The required output consists solely of the lines from the top of the listing through the line containing "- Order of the", transcribed exactly.
· · · · · · ·
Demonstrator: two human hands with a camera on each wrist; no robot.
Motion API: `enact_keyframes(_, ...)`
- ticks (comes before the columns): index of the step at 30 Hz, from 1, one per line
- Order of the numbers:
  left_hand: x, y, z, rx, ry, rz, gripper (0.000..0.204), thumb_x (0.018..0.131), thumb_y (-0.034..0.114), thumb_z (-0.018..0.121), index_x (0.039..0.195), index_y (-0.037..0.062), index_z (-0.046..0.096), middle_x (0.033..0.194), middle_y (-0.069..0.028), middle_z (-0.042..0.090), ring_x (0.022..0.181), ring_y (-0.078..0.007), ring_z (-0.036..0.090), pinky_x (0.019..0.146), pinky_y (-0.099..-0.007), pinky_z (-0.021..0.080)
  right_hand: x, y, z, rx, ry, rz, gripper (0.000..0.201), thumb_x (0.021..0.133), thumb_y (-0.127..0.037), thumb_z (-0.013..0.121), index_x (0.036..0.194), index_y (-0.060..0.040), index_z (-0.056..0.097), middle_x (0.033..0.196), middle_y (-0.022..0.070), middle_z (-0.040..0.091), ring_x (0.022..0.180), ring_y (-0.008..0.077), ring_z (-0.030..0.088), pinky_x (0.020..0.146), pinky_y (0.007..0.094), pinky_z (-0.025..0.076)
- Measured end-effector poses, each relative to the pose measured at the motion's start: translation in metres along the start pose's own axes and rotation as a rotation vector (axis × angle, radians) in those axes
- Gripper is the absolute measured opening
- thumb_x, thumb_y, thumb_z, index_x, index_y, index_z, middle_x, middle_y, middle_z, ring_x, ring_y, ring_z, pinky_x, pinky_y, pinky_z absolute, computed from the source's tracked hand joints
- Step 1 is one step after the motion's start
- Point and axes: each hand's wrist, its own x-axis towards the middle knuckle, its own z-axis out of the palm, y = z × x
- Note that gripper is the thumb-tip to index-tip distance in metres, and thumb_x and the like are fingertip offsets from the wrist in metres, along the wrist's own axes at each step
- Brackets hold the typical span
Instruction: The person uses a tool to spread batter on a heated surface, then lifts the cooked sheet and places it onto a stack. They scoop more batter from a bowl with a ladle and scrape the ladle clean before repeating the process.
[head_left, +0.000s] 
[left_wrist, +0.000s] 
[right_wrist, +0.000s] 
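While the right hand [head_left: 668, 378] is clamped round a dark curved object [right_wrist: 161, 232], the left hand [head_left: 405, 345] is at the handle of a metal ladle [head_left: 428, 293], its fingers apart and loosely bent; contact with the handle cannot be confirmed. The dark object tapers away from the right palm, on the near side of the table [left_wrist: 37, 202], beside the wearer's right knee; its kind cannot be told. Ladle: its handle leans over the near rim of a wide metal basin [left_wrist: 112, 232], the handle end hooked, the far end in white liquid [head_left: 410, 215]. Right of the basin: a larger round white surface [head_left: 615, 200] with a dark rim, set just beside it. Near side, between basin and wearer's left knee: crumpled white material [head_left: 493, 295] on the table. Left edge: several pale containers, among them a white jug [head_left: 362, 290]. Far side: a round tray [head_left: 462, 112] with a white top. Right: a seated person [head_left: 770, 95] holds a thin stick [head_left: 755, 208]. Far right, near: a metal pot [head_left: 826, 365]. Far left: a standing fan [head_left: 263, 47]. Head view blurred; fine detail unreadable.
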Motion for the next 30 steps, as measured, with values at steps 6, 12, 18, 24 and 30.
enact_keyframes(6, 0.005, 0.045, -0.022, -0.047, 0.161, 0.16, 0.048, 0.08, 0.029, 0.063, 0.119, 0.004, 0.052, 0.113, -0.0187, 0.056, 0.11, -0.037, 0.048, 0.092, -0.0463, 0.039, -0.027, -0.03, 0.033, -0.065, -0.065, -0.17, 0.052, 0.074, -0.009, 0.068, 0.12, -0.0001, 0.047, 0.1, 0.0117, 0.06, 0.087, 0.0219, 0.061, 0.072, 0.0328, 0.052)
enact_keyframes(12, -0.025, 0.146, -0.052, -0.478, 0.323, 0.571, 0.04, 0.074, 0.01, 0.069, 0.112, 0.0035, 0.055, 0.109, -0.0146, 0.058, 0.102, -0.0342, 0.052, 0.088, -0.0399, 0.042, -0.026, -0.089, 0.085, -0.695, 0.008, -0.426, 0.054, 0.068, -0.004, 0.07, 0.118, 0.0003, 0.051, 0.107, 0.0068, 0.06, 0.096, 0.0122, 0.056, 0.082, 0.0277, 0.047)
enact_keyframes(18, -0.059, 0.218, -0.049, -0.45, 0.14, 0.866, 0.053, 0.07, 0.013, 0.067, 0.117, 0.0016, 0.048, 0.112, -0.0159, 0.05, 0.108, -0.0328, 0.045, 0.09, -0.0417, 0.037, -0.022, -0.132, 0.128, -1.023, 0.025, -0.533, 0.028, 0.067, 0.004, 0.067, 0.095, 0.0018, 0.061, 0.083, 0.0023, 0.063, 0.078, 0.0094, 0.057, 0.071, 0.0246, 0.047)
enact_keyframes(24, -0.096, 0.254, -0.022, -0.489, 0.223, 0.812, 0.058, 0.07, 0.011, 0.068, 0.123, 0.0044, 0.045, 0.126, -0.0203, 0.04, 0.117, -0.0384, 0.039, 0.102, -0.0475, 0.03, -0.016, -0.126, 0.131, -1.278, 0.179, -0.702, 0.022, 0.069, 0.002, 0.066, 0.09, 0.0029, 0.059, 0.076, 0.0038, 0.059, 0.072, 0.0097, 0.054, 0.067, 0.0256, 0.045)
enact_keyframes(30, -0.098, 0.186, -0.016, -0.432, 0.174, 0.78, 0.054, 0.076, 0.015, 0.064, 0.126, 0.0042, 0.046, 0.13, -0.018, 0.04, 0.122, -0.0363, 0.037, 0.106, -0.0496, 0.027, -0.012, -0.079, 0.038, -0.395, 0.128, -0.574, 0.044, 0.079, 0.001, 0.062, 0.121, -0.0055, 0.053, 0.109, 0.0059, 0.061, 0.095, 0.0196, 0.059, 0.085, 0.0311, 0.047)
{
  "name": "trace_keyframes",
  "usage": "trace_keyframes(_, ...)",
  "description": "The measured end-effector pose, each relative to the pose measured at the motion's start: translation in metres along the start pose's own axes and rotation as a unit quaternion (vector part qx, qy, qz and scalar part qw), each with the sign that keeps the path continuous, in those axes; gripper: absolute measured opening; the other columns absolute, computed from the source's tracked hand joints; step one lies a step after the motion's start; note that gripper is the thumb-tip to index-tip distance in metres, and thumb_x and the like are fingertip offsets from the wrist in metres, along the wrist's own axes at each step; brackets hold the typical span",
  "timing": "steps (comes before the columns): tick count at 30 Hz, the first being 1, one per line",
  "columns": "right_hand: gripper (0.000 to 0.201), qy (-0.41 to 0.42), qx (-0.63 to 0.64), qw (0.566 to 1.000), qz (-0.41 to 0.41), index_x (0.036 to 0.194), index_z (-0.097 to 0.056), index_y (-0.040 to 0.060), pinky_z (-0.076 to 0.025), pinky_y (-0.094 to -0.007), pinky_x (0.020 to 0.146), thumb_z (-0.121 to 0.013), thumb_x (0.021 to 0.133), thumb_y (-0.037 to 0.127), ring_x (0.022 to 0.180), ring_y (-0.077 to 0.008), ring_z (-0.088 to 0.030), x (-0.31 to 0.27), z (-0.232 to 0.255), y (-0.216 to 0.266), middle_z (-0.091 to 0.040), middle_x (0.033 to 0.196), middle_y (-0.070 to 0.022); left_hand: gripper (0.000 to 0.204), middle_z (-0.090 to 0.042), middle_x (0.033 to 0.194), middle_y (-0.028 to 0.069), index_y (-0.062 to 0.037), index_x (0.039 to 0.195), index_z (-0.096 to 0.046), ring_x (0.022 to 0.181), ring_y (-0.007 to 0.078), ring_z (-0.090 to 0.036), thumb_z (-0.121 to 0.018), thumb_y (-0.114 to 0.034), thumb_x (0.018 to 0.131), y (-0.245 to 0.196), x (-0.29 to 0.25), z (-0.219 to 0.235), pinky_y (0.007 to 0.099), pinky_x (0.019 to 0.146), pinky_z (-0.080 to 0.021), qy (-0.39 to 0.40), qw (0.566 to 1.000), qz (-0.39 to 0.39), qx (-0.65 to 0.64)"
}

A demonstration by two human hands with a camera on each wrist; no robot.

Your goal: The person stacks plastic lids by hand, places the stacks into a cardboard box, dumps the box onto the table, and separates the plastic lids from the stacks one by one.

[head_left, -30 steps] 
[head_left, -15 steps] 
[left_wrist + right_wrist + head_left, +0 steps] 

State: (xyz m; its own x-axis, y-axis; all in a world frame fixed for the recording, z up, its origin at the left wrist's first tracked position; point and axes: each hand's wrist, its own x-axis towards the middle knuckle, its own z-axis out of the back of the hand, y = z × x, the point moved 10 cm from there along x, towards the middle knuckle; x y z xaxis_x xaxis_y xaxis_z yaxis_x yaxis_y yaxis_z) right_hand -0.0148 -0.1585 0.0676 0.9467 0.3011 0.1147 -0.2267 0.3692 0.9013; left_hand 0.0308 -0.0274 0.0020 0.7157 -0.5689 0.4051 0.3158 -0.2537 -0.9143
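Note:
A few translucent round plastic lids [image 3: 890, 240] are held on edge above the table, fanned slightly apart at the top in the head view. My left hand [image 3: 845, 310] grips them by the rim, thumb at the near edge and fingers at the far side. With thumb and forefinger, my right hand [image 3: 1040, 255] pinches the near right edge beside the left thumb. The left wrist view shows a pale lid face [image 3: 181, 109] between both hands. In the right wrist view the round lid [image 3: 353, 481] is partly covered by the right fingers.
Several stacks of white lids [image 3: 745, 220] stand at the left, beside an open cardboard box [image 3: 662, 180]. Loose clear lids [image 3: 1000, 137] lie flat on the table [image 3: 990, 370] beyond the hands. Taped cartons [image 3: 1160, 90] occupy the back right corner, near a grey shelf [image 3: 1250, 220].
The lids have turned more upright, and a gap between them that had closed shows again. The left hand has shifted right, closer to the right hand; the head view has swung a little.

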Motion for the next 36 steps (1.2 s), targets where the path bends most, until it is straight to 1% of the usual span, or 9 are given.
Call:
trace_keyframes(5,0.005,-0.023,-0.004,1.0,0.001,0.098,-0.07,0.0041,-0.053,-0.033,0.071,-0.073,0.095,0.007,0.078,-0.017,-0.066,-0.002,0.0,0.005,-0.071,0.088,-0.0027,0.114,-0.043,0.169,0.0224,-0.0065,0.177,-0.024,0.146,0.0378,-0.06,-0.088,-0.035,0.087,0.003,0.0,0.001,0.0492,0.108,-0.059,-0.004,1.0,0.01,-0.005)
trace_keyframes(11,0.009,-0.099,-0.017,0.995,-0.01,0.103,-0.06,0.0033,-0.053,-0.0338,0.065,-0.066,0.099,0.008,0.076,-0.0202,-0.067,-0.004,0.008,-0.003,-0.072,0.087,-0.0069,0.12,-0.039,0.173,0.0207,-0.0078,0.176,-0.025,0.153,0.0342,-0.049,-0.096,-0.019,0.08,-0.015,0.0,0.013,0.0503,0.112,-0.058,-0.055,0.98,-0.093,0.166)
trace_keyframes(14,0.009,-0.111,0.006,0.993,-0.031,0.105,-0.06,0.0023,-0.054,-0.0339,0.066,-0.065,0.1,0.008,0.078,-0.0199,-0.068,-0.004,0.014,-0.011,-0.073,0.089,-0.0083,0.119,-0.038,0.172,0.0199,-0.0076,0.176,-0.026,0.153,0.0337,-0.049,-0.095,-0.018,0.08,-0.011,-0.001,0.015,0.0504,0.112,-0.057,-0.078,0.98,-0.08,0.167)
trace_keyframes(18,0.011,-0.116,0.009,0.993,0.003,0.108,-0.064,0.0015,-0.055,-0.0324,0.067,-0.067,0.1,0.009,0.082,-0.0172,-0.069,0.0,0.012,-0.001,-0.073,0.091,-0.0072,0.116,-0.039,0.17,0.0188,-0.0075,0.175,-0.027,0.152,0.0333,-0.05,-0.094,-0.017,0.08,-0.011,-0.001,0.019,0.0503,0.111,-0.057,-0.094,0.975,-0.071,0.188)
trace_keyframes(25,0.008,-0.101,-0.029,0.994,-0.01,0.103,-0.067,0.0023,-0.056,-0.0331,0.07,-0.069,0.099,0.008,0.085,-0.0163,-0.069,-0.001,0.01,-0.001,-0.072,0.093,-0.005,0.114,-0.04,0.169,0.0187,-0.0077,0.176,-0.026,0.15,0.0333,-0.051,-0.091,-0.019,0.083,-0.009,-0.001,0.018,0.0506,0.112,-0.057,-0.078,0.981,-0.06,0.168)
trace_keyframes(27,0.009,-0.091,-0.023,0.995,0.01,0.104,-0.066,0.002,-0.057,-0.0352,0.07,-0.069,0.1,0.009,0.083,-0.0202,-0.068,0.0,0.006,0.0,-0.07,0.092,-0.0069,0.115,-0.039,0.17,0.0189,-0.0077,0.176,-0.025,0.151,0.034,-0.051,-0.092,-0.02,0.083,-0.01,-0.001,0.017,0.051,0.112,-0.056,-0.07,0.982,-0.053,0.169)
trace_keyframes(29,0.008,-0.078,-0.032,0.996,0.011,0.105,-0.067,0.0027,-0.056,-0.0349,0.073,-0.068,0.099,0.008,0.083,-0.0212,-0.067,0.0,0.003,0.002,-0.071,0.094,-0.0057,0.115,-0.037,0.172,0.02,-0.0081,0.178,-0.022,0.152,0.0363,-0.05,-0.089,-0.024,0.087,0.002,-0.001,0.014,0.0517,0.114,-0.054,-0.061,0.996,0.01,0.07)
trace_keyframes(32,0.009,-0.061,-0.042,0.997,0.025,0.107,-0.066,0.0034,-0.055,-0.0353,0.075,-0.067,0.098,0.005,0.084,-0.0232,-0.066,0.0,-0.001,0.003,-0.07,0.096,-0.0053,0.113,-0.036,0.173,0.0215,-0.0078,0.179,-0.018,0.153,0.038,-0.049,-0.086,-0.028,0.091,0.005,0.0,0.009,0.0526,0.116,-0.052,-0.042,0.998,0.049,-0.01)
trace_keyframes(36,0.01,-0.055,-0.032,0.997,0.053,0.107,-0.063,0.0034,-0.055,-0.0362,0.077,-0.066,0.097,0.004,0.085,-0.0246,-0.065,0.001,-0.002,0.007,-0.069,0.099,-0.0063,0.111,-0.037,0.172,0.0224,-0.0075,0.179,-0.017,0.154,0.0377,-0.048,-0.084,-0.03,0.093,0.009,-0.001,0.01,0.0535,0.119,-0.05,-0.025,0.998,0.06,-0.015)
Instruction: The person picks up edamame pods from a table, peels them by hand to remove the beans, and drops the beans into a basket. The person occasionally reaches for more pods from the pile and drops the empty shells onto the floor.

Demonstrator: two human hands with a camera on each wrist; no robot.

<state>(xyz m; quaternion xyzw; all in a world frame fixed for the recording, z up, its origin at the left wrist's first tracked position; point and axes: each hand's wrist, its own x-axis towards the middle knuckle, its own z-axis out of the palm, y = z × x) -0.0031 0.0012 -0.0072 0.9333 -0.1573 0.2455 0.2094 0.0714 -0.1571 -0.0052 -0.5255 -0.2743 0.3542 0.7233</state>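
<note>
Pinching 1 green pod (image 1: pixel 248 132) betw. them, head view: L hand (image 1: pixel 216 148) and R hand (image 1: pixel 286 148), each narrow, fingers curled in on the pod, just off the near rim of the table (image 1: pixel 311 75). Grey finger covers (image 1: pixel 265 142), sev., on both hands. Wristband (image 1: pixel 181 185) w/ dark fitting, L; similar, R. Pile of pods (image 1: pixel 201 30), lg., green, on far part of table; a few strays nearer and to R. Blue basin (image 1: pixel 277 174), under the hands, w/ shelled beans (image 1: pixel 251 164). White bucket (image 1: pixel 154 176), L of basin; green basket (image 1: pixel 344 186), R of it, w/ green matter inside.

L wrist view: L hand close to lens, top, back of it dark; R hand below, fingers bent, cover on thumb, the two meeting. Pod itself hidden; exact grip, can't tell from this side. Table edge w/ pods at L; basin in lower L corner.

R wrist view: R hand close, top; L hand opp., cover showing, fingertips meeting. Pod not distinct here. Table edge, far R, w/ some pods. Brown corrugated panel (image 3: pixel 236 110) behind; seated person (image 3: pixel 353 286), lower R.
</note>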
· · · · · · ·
• **RESULT FOR THIS TASK**
Demonstrator: two human hands with a camera on each wrist; no robot.
Motion API: `enact_keyframes(_, ...)`
- ticks (comes before the columns): index of the step at 30 Hz, from 1, one per line
- Order of the numbers:

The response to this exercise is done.